Instructions for the task: Within the listing, how many lines hold the word "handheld"? Give the number by itself.

Given material:

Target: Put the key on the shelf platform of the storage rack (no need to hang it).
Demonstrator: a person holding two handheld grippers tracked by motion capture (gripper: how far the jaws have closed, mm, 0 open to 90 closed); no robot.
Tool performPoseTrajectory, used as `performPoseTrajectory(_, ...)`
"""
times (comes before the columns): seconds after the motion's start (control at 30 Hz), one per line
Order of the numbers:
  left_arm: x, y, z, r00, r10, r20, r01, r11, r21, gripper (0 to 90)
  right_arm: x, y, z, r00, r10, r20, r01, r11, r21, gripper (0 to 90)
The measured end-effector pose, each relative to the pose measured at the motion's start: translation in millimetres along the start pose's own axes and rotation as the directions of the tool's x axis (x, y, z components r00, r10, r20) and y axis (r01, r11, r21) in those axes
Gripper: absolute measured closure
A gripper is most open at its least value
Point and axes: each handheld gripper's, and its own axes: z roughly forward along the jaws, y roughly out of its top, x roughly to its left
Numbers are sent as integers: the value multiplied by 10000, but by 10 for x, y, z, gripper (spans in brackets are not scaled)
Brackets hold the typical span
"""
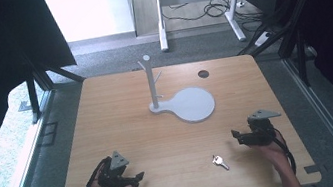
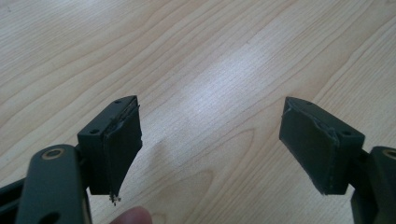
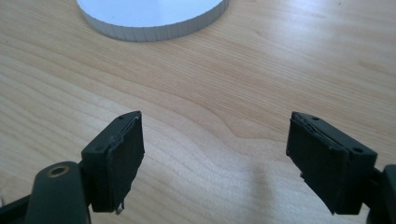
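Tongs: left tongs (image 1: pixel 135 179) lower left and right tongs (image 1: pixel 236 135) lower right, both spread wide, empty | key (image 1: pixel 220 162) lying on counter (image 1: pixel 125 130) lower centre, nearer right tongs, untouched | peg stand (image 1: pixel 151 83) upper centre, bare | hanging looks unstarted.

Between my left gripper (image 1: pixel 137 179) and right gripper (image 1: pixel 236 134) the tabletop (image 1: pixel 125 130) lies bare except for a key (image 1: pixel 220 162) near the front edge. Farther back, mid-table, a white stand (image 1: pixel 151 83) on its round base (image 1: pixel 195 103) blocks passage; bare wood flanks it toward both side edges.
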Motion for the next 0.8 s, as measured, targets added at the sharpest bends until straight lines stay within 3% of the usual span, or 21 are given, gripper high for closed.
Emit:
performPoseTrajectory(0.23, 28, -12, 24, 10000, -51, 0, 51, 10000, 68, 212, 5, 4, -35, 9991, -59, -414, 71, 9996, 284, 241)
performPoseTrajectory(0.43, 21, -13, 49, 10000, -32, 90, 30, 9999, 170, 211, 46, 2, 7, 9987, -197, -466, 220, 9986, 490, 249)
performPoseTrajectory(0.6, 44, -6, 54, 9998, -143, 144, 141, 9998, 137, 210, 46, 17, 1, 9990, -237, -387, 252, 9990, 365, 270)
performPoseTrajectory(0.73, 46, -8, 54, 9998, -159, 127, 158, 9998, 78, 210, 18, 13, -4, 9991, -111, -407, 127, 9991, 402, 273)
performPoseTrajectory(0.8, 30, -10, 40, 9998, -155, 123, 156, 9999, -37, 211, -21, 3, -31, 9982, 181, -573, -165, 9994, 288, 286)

Answer for this exercise: 2